Luminaries at April 2007's Majestic Petra Festival - the inaugural British-Arab fiesta of literature, media and culture - will include Greer, Amis, Vikram Seth, Sir VS Naipaul, Michael Portillo, Clare Short, Rageh Omaar, Dame Vivienne Westwood and the National Gallery director, Charles Saumarez Smith.

They were meant to be sleeping in Bedouin tents at Petra, Jordan's "rose red city", itself festooned with Nabatean, Roman and Byzantine history.

Unfortunately, the spicy, less-than-majestic security situation there means that organisers have pulled out the tent pegs and relocated to Dubai. Fewer camels, fewer gun-toting youths, apparently.

"The security in Jordan isn't good enough," says Pablo Ganguli, czar of this festival and many others.

"Several Brits were shot in Oman earlier this year. Petra is extremely remote, and we wouldn't have enough bodyguards. If something went wrong we'd need government help, and the Jordanian government's not keen on this.

"The last thing we want is for something to happen to Martin Amis or Germaine Greer." Quite!

Ganguli hopes to return to Petra for a "cultural salon" when guns/bombs allow.

Pandora notes that he is in good company: the Crusaders built a fortress in the city in the early 12th century but soon scarpered.

* Good to see that Camilla Rutherford's recent bagging of her first major Hollywood part has not turned the British actress into a fawning sycophant.

Rutherford, last seen frolicking in the BBC production Rome - is soon to start filming Wes Anderson's The Darjeeling Limited, about three brothers' journey through India after their father's death.

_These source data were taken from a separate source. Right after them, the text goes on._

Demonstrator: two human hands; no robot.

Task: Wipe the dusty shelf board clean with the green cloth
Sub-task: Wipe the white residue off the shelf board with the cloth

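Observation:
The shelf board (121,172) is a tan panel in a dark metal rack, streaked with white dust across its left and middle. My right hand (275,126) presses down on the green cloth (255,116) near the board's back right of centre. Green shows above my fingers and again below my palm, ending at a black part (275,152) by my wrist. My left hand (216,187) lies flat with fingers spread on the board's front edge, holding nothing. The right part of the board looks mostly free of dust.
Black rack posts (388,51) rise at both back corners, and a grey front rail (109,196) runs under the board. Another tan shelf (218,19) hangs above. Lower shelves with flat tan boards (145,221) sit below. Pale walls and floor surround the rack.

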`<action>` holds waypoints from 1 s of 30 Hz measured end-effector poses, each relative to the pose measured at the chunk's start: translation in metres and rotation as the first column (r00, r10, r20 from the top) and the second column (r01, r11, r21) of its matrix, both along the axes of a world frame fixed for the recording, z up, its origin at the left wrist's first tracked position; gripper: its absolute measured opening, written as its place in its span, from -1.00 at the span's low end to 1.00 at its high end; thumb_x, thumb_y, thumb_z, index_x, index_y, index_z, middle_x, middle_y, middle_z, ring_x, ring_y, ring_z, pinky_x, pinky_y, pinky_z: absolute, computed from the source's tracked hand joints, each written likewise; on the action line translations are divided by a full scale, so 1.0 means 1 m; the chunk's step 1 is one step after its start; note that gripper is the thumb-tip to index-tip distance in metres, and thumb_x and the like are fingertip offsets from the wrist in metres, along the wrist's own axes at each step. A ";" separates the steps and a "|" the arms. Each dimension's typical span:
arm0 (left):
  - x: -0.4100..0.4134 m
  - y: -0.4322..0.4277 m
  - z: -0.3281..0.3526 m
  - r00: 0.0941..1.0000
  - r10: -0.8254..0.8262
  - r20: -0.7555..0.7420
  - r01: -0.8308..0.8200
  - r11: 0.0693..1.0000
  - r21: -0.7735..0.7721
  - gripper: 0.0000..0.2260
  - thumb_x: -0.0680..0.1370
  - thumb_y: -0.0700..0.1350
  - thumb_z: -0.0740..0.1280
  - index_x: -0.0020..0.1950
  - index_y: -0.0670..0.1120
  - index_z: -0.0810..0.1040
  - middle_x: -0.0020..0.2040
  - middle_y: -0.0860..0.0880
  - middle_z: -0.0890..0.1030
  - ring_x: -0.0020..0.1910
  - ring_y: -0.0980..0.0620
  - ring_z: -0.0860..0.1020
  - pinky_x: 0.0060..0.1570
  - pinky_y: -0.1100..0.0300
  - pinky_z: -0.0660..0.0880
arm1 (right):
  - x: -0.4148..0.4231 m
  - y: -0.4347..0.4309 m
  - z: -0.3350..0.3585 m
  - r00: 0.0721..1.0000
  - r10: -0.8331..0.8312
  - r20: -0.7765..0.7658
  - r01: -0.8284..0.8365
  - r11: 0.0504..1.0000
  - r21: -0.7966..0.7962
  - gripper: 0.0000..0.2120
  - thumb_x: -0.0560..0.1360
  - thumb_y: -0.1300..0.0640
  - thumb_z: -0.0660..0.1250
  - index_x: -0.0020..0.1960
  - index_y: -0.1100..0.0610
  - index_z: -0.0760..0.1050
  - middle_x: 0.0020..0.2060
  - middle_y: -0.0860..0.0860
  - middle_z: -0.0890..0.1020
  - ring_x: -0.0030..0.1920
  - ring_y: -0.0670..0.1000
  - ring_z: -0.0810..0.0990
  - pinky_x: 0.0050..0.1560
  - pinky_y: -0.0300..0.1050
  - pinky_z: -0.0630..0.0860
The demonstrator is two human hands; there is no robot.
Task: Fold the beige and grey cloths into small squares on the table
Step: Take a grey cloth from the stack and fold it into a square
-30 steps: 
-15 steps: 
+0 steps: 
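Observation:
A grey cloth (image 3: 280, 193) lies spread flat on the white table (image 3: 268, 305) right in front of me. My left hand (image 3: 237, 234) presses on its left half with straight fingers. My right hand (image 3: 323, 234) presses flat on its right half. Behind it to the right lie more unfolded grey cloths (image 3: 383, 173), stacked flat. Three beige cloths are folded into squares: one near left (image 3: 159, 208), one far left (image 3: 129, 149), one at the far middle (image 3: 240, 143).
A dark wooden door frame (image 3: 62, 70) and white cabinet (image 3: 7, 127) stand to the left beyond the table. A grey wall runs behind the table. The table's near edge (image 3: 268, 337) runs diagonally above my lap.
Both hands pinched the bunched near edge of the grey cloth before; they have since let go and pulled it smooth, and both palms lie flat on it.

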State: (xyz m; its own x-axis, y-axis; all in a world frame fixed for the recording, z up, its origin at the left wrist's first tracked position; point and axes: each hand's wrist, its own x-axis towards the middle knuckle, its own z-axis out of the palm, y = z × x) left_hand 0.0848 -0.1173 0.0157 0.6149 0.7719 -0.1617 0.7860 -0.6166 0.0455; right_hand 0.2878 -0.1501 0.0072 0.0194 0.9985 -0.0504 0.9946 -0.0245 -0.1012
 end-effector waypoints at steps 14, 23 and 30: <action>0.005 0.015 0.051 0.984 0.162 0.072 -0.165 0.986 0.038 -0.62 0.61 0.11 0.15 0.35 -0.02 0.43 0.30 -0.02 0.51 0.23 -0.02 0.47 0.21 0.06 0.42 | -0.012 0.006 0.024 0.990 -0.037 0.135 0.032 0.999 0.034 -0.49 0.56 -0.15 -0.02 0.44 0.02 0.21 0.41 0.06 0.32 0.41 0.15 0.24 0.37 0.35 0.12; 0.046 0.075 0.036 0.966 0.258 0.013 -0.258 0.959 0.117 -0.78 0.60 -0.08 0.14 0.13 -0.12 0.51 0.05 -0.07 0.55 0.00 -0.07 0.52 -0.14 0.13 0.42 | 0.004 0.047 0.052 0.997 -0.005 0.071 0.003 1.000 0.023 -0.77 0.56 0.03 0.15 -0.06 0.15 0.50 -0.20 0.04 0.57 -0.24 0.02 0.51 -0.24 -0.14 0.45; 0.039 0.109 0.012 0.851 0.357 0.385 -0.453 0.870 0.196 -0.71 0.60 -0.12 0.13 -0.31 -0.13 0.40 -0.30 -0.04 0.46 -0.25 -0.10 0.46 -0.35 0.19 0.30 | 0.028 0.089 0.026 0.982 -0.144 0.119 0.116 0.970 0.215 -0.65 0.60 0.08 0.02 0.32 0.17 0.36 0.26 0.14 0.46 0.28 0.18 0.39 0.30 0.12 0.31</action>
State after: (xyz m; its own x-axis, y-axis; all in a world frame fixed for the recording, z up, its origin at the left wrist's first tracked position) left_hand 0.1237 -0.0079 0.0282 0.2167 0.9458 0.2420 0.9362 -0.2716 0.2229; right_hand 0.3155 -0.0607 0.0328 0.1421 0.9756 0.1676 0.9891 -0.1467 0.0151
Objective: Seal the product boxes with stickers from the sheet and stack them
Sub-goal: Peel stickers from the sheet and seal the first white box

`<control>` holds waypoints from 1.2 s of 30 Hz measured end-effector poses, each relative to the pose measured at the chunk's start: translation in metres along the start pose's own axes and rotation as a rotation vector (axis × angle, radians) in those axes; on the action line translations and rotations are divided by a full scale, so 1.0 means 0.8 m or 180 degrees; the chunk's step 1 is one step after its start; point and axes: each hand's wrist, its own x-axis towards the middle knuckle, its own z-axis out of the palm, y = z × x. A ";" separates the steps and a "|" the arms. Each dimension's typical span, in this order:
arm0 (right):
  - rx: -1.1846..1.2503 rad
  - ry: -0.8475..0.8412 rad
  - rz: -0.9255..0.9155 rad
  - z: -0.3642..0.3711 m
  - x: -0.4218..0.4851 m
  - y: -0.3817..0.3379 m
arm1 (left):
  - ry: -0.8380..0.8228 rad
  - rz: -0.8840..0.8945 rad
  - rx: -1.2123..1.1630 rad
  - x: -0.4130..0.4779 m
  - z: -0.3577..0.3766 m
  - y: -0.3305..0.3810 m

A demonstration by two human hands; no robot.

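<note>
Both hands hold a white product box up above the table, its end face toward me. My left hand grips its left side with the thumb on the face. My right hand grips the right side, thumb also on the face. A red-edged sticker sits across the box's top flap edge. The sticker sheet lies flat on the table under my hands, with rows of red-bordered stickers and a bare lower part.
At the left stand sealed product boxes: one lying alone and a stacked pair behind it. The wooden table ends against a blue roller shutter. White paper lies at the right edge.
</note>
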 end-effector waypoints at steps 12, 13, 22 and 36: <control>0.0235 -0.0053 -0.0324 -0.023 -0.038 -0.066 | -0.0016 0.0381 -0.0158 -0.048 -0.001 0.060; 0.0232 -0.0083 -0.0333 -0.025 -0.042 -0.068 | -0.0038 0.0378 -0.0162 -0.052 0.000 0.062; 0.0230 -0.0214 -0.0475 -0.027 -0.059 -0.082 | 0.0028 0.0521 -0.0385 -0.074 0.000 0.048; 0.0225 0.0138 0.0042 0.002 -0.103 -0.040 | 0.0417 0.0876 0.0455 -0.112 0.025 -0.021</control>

"I'm flying out to India in January to start shooting," she tells me at the launch of Essenziale boutique in Mayfair.

"I'm really excited about it because I'm a huge Wes Anderson fan. I am going to be playing the wife of Damian Brody."

Perhaps Rutherford is not as much a fan of heartthrob Brody (King Kong, Hollywoodland, The Pianist) as she is of Anderson.

"Did I say Damian? Yes, I'm sorry, I meant Adrien Brody - I am his wife."

Carry on!

* Still 11 shopping days to go, but Sir Paul McCartney already has one gift to place beneath his tree.

I hear that the TV agent and producer Paul Duddridge has sent the former Beatle a copy of his recent book, Ever Dated A Psycho? - a collection of tales about fractious love relationships - as an early Christmas present.

"My publishers posted it," Duddridge tells me when I interrupt his lunch. "I hope Macca enjoys it.

"But I can't imagine what possible use he would have for the book, or why anyone thinks he would find it helpful or particularly relevant."

He adds: "I'm told that people have bought it for friends as a subtle hint. We hope it sells well after office parties."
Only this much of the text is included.